## About this task
Your answer should consist of the lines in the listing that hold "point".

* * * * * * *

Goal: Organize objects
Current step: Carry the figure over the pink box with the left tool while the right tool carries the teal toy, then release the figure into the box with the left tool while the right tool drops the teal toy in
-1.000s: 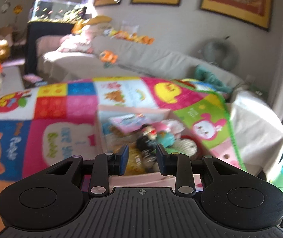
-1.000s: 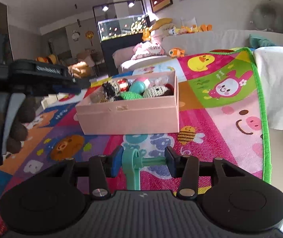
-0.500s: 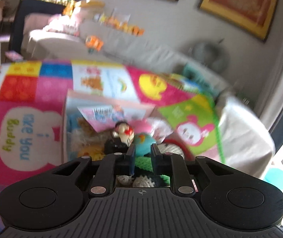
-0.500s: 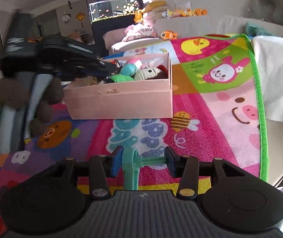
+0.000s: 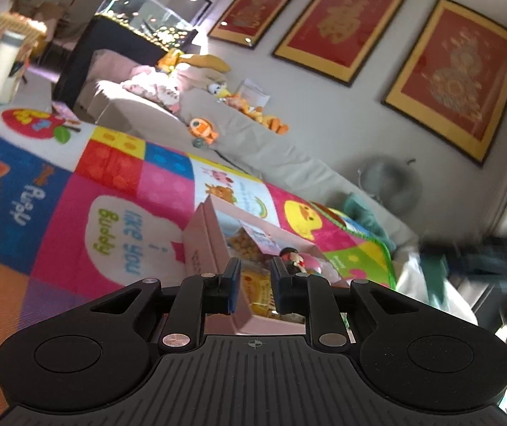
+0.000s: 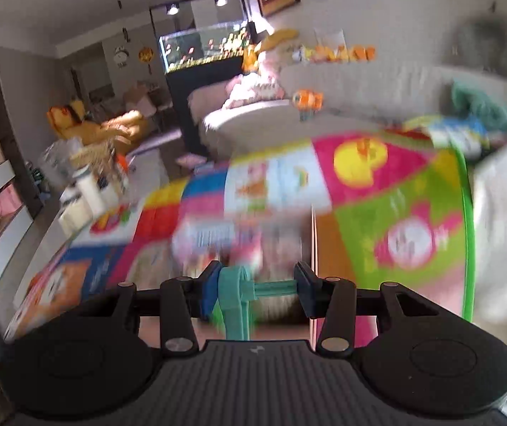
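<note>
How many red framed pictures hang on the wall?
3, side by side above the sofa in the left wrist view: left, middle, right. More may hang outside the frame.

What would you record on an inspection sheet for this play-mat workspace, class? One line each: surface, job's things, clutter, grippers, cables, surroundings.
Surface: colourful play mat, cartoon patches.
Job's things: pink box on the mat, filled with toys; teal plastic toy clamped in the right gripper.
Clutter: plush toys on the sofa.
Grippers: left gripper open, empty, near the box; right one shut on the toy.
Cables: nothing seen.
Surroundings: sofa, fish tank, red framed pictures.
</note>
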### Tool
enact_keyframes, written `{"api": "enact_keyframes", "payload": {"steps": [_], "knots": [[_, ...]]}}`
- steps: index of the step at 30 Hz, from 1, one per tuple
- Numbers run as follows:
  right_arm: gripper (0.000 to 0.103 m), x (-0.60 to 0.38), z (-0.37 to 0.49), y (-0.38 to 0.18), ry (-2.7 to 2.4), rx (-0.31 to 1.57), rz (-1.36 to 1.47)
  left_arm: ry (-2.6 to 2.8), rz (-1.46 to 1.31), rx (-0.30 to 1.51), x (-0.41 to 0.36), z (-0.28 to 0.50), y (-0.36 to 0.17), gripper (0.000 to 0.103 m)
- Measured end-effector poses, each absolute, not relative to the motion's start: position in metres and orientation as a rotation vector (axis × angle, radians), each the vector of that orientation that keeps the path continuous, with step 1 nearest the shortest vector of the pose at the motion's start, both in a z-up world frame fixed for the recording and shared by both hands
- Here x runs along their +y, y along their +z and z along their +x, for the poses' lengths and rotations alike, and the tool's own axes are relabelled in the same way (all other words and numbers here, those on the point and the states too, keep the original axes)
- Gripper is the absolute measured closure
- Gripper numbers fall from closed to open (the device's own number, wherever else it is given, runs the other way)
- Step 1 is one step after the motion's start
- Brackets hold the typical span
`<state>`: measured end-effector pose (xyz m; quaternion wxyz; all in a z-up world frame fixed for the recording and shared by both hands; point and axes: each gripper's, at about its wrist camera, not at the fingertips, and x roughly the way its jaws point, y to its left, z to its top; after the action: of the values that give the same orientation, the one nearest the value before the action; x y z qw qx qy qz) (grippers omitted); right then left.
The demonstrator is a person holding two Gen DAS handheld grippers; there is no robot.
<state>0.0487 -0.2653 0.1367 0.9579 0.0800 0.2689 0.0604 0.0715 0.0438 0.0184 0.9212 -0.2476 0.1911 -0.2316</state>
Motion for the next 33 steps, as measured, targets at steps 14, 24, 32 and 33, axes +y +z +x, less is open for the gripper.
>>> {"api": "enact_keyframes", "payload": {"steps": [14,24,32,33], "knots": [[0.038,-0.281,0.115,0.119,-0.016,0.558,0.218,-0.427,-0.568,0.428,0.065,0.079,0.008,0.083],[0.03,-0.288,0.038,0.058,0.067,0.631,-0.009,-0.392,-0.266,0.569,0.015,0.097,0.047,0.083],[0.043,-0.25,0.032,0.019,0.119,0.596,-0.171,-0.213,-0.103,0.81,-0.003,0.139,0.036,0.021],[0.043,-0.248,0.035,0.02,0.129,0.592,-0.165,-0.198,-0.123,0.811,0.004,0.138,0.035,0.019]]}}
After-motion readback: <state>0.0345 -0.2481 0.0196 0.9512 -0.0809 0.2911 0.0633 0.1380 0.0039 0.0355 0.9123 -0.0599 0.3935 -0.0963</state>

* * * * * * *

## Exercise output
- Here x runs along their +y, y along their +z and z along their +x, for the poses' lengths and rotations alike, and the tool's own axes are relabelled in the same way (all other words and numbers here, those on the point and the states too, keep the original axes)
`<state>`: measured end-effector pose (xyz m; quaternion wxyz; all in a z-up world frame fixed for the recording and shared by both hands; point and axes: each gripper's, at about its wrist camera, not at the fingertips, and x roughly the way its jaws point, y to its left, z to its top; after the action: of the values that give the same orientation, the one nearest the value before the action; x y z qw qx qy qz) (grippers omitted); right then left.

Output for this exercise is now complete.